### What is expected
Please make an exact transcription of all the data that follows.

(Beginning of Dataset excerpt)

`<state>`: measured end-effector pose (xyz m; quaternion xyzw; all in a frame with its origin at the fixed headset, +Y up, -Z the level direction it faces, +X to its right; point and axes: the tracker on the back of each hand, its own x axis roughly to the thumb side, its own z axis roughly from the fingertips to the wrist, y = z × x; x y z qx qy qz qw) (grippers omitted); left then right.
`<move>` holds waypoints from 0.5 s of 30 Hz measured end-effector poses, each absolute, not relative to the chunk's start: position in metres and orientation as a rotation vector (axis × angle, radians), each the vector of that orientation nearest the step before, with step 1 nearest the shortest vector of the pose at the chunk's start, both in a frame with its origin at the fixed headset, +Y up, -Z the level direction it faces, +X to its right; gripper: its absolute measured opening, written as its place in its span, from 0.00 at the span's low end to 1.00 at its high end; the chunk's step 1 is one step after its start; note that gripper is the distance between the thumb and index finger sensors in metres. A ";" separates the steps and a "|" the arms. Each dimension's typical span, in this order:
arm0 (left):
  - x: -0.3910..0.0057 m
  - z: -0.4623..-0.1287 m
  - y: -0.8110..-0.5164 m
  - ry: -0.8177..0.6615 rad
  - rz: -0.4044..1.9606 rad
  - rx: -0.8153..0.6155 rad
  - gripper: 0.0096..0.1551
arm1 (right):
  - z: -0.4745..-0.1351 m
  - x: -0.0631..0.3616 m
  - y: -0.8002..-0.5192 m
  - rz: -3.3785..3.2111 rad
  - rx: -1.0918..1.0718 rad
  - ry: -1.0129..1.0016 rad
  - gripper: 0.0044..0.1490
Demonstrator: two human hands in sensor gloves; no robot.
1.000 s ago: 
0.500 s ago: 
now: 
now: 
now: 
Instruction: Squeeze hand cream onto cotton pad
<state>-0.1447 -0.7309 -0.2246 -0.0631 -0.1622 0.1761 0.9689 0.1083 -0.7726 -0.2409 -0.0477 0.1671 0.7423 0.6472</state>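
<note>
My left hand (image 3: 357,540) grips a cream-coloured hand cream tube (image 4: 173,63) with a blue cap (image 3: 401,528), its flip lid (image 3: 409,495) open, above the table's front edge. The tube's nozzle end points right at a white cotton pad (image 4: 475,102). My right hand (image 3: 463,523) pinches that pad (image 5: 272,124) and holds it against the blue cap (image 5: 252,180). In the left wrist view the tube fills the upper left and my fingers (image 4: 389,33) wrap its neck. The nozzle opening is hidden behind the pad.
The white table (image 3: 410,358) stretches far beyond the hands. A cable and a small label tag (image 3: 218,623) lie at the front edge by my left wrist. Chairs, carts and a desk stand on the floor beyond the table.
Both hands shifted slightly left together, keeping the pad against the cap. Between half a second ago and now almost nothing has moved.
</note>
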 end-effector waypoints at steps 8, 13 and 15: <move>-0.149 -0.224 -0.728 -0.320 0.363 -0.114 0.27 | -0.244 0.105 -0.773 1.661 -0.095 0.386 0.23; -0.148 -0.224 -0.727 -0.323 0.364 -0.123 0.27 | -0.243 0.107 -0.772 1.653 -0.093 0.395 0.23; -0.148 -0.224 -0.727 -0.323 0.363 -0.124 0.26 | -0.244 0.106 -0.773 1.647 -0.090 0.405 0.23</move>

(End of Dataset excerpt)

### Solution for this task
`<state>`: measured end-effector pose (xyz m; quaternion xyzw; all in a frame with its origin at the fixed headset, +Y up, -Z the level direction it faces, +X to its right; point and axes: the tracker on the back of each hand, its own x axis roughly to the thumb side, its own z axis roughly from the fingertips to the wrist, y = z × x; x y z qx qy qz qw) (grippers omitted); left then right.
`<move>` holds waypoints from 0.5 s of 30 Hz measured end-effector poses, each absolute, not relative to the chunk's start: position in metres and orientation as a rotation vector (axis × angle, radians), each the vector of that orientation nearest the step before, with step 1 nearest the shortest vector of the pose at the chunk's start, both in a frame with its origin at the fixed headset, +Y up, -Z the level direction it faces, +X to its right; gripper: its absolute measured opening, written as its place in its span, from 0.00 at the span's low end to 1.00 at its high end; the chunk's step 1 is one step after its start; note that gripper is the distance between the thumb and index finger sensors in metres. A ";" separates the steps and a "|" the arms. Each dimension's typical span, in this order:
arm0 (left):
  - x: -0.3910..0.0057 m
  - z: -0.4623..-0.1287 m
  - y: -0.8110..-0.5164 m
  - ry: -0.8177..0.6615 rad
  - rz: -0.4044..1.9606 rad
  - rx: -0.8153..0.6155 rad
  - gripper: 0.0096..0.1551
arm1 (right):
  - z: -0.4745..-0.1351 m
  - x: -0.0631..0.3616 m
  - y: -0.8002..-0.5192 m
  - rz: -3.3785..3.2111 rad
  - rx: -1.0918..1.0718 rad
  - ry: -1.0129..1.0016 rad
  - gripper: 0.0044..0.1490
Demonstrator: two human hands in sensor gloves; no robot.
1.000 s ago: 
0.500 s ago: 
now: 
now: 
now: 
Instruction: Squeeze hand cream onto cotton pad
<state>-0.1447 -0.7309 -0.2246 -0.0631 -0.1622 0.1761 0.9689 0.1083 -0.7726 -0.2409 -0.0477 0.1671 0.7423 0.6472</state>
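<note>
My left hand (image 3: 357,540) grips a cream-coloured hand cream tube (image 4: 173,63) with a blue cap (image 3: 401,528), its flip lid (image 3: 409,495) open, above the table's front edge. The tube's nozzle end points right at a white cotton pad (image 4: 475,102). My right hand (image 3: 463,523) pinches that pad (image 5: 272,124) and holds it against the blue cap (image 5: 252,180). In the left wrist view the tube fills the upper left and my fingers (image 4: 389,33) wrap its neck. The nozzle opening is hidden behind the pad.
The white table (image 3: 410,358) stretches far beyond the hands. A cable and a small label tag (image 3: 218,623) lie at the front edge by my left wrist. Chairs, carts and a desk stand on the floor beyond the table.
Both hands shifted slightly left together, keeping the pad against the cap. Between half a second ago and now almost nothing has moved.
</note>
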 end-effector waypoints at steps 8, 13 and 15: <move>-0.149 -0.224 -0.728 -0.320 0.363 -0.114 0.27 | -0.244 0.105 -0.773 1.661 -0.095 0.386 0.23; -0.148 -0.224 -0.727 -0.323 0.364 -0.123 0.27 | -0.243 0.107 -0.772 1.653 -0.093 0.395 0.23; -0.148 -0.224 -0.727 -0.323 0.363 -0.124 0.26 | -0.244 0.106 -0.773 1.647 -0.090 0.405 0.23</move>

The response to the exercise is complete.